ANKARA, 3. Juli (Berlin Morgen Zeitschrift) – Die Spitzenpolitiker der NATO kommen in der kommenden Woche in der türkischen Hauptstadt Ankara zusammen. Im Fokus des Treffens steht das Ziel der europäischen Verbündeten, die zuletzt deutlich belasteten Beziehungen zu US-Präsident Donald Trump zu stabilisieren. Insbesondere die Differenzen bezüglich des Krieges im Iran sowie die diplomatischen Verstimmungen um Grönland belasten das Bündnis.
Fokus auf Verteidigungsbereitschaft
NATO-Generalsekretär Mark Rutte betonte im Vorfeld der Zusammenkunft, dass das Treffen ein klares Signal senden soll. Die europäischen Mitglieder beabsichtigen zu beweisen, dass sie ihre Versprechen zur Erhöhung der Verteidigungsausgaben einhalten. Ziel ist es, Russland durch eine stärkere eigene Präsenz abzuschrecken, während Washington seine militärischen Verpflichtungen innerhalb des Bündnisses reduziert.
Im Rahmen des Gipfels sind Rüstungsdeals in zweistelliger Milliardenhöhe geplant. Gleichzeitig erwarten Experten ein starkes Bekenntnis der Staats- und Regierungschefs zur weiteren Finanzierung von Waffenlieferungen für den ukrainischen Widerstand gegen die russische Invasion. Der ukrainische Präsident Wolodymyr Selenskyj wird an einem Abendessen teilnehmen, das der türkische Präsident Recep Tayyip Erdoğan ausrichtet. Zudem sind bilaterale Gespräche zwischen Erdoğan und Trump vorgesehen.
Herausforderungen durch US-Politik
Europäische Diplomaten äußerten die Hoffnung, dass die persönlichen Verbindungen von Trump zu Erdoğan und Rutte einen reibungslosen Gipfelverlauf ermöglichen. Dennoch bleibt eine gewisse Skepsis bestehen, da die transatlantischen Spannungen aufgrund des Iran-Konflikts und der wiederholten öffentlichen Kritik von Trump an der NATO tief sitzen.
In sozialen Medien hatte Trump zuletzt beklagt, dass die Vereinigten Staaten Gelder für den Schutz von Bündnismitgliedern ausgeben, ohne selbst einen direkten Nutzen daraus zu ziehen. Rutte und andere führende Köpfe der Allianz halten dem entgegen, dass die NATO einen unverzichtbaren Beitrag zur Sicherheit der USA leiste. Die Europäer unterstreichen zudem, dass sie Trumps Forderungen nach einer stärkeren Eigenverantwortung bei der Verteidigung bereits aktiv umsetzen.
Europäische Verantwortung wächst
„Der Gipfel nächste Woche wird sich darauf konzentrieren, zusätzliche Ausgaben in kampfbereite Fähigkeiten umzuwandeln und unsere Verteidigungsindustrien deutlich zu skalieren“, sagte Rutte kürzlich in Berlin.

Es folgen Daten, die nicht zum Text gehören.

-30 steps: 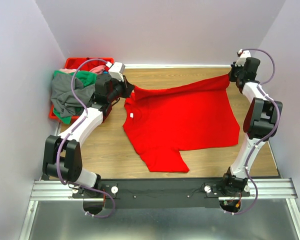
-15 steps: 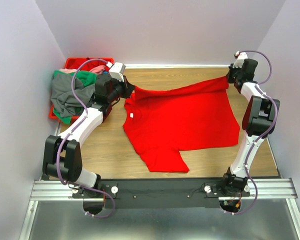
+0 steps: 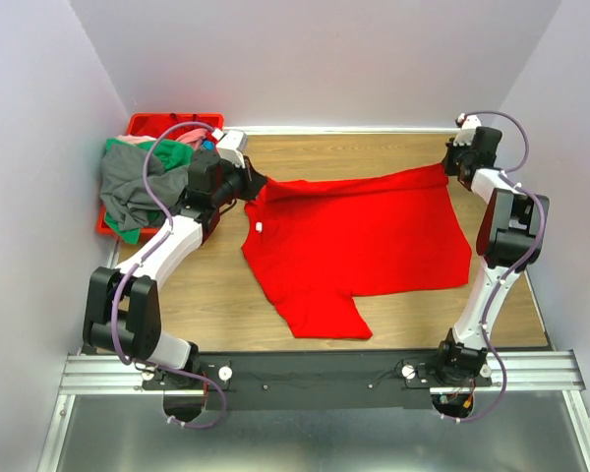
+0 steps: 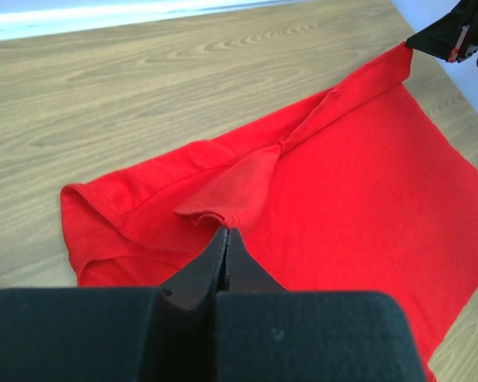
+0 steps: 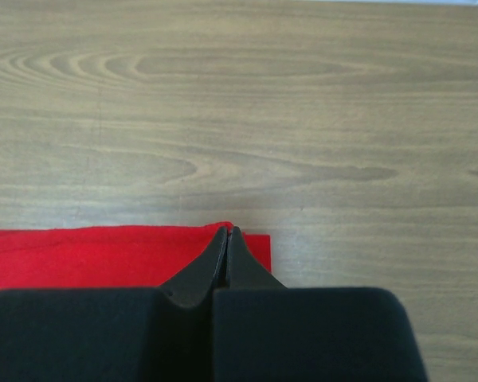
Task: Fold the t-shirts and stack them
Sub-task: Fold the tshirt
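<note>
A bright red t-shirt with a small white neck label lies spread on the wooden table. My left gripper is shut on the shirt's far left sleeve. My right gripper is shut on the shirt's far right corner, low over the table. The far edge of the shirt runs taut between them. Grey, green and pink shirts are piled at the far left.
A red plastic crate stands in the far left corner under the shirt pile. Walls close in on three sides. Bare wood shows left of the shirt and along the back.
Both grippers have lowered the shirt's far edge toward the table; the right gripper moved forward and down, and the lifted fold has flattened.
</note>
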You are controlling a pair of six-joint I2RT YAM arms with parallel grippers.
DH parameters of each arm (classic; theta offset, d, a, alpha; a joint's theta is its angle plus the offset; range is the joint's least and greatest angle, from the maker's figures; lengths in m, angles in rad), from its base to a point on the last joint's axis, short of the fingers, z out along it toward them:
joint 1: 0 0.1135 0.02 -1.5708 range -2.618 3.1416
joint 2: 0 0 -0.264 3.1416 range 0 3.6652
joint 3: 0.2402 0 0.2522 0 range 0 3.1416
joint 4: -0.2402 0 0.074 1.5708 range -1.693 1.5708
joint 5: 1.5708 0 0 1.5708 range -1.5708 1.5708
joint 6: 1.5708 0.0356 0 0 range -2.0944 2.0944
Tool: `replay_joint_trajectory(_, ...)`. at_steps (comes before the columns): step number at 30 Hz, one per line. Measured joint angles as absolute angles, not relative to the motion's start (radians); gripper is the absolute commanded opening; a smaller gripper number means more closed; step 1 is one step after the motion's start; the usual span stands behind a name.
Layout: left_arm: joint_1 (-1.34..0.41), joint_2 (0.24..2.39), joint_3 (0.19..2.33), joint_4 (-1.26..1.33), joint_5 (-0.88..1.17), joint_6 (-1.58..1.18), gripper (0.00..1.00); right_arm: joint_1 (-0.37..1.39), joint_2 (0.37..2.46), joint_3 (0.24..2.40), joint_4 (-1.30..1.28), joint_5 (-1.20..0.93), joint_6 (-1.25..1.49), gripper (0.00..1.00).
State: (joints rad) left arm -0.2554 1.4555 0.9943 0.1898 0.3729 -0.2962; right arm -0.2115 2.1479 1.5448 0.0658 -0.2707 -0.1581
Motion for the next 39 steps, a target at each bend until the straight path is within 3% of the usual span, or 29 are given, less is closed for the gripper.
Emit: replay_joint_trajectory(39,-0.314,1.364,0.864,0.135,0.405,-0.296,0.00,-0.245,1.990,1.282,0.086,-0.260,-0.201,0.01)
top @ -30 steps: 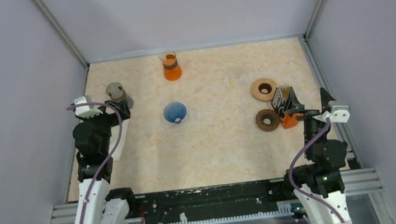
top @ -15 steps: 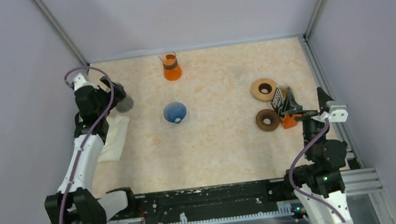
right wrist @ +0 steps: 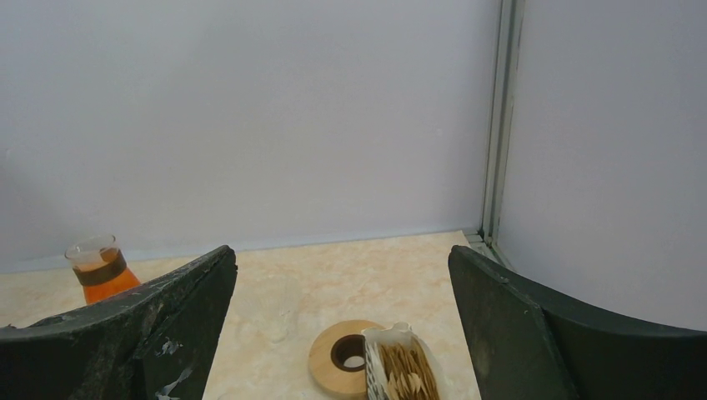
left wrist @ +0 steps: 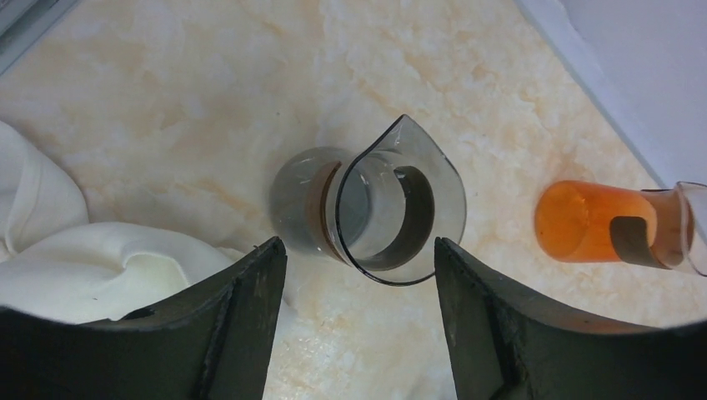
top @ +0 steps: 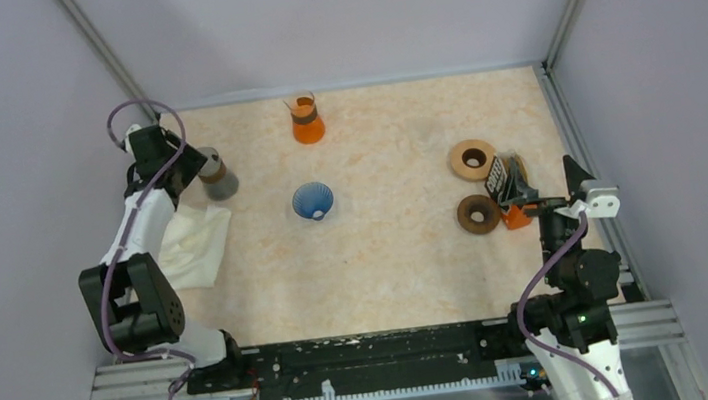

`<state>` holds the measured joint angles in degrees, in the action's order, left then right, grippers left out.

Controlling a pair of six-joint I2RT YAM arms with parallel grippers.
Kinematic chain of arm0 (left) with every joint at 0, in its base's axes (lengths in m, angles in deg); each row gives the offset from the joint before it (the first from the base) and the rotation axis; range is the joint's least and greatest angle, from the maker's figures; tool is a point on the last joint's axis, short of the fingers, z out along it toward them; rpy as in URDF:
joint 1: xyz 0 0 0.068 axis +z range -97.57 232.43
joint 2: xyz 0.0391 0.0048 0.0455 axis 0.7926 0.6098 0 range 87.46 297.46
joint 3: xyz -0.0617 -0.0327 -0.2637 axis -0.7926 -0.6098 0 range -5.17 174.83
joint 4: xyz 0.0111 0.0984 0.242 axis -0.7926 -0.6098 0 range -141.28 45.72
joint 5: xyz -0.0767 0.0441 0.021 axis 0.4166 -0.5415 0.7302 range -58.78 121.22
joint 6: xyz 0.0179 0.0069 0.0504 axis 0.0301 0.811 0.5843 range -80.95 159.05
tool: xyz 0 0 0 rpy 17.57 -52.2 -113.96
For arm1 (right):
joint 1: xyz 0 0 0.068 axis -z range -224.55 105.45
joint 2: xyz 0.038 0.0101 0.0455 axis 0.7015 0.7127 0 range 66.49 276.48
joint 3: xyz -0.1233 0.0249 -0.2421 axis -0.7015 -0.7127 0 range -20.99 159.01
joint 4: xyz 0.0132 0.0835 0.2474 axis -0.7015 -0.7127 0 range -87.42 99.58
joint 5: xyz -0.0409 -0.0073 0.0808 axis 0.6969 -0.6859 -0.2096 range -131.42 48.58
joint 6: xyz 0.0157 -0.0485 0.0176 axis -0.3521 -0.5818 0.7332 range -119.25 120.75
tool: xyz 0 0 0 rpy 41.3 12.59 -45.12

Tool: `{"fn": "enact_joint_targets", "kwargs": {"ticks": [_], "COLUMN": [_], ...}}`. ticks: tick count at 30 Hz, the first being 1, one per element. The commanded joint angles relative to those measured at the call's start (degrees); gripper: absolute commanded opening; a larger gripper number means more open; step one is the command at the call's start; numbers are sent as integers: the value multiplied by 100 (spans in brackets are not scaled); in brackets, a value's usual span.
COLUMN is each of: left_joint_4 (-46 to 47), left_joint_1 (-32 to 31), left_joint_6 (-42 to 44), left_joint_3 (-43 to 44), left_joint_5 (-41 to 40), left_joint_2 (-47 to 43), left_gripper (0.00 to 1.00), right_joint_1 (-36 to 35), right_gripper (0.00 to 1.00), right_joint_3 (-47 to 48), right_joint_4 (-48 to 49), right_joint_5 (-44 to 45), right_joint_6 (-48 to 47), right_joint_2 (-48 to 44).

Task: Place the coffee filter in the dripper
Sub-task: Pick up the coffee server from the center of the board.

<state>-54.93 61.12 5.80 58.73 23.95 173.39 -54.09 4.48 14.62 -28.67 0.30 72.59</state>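
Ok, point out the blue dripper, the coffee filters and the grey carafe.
blue dripper [top: 313,201]: top view, inner cone.
coffee filters [right wrist: 406,372]: right wrist view, paper edges.
grey carafe [left wrist: 371,204]: left wrist view, open mouth.

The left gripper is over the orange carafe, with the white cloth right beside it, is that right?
No. The left gripper is over the grey carafe, not the orange carafe, which stands apart. The white cloth does lie beside it, as the left wrist view shows.

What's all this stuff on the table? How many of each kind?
Glass jugs: 2, orange jug, grey jug
Wooden rings: 2, light ring, dark ring
Blue dripper: 1
Filter holder: 1
White cloth: 1
Total: 7
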Motion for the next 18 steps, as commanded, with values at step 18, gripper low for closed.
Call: {"fn": "enact_joint_targets", "kwargs": {"ticks": [18], "left_joint_4": [-553], "left_joint_1": [39], "left_joint_6": [473], "left_joint_3": [1005], "left_joint_5": [371], "left_joint_2": [1240], "left_gripper": [40], "right_joint_1": [-118], "right_gripper": [99], "right_joint_3": [34], "right_joint_4": [140], "right_joint_5": [67], "right_joint_6": [-65], "right_joint_2": [18]}}
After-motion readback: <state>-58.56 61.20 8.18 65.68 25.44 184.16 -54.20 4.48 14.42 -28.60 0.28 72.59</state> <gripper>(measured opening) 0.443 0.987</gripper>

Er betonte, dass die NATO zwar eine transatlantische Allianz bleibe, aber eine Neuausrichtung für eine bessere Balance erforderlich sei.
Nach Angaben des Generalsekretärs haben die europäischen Mitglieder und Kanada ihre Verteidigungsausgaben im vergangenen Jahr um 90 Milliarden Dollar gesteigert. Insgesamt wurden damit mehr als 570 Milliarden Dollar investiert. Bereits im Vorjahr hatten sich die Staatschefs darauf verständigt, bis 2035 insgesamt 3,5 Prozent des Bruttoinlandsprodukts für Verteidigungsgüter wie Truppen und Waffen aufzuwenden. Zusätzlich sollen 1,5 Prozent in Bereiche wie Cybersicherheit fließen.
Sorge um den Iran-Konflikt
Die Sorge vor einer Eskalation im Iran-Krieg bleibt ein zentraler Unsicherheitsfaktor für das Treffen in der Türkei. Sollte es während des Gipfels zu einem Aufflammen der Kämpfe kommen, befürchten Beobachter eine erneute Belastung des Klimas. Dennoch betonten Vertreter der Allianz, dass die meisten Mitglieder den USA den Zugang zu Luftraum und Militärbasen gewährt hätten, obwohl die militärischen Operationen in der europäischen Bevölkerung kaum Unterstützung finden.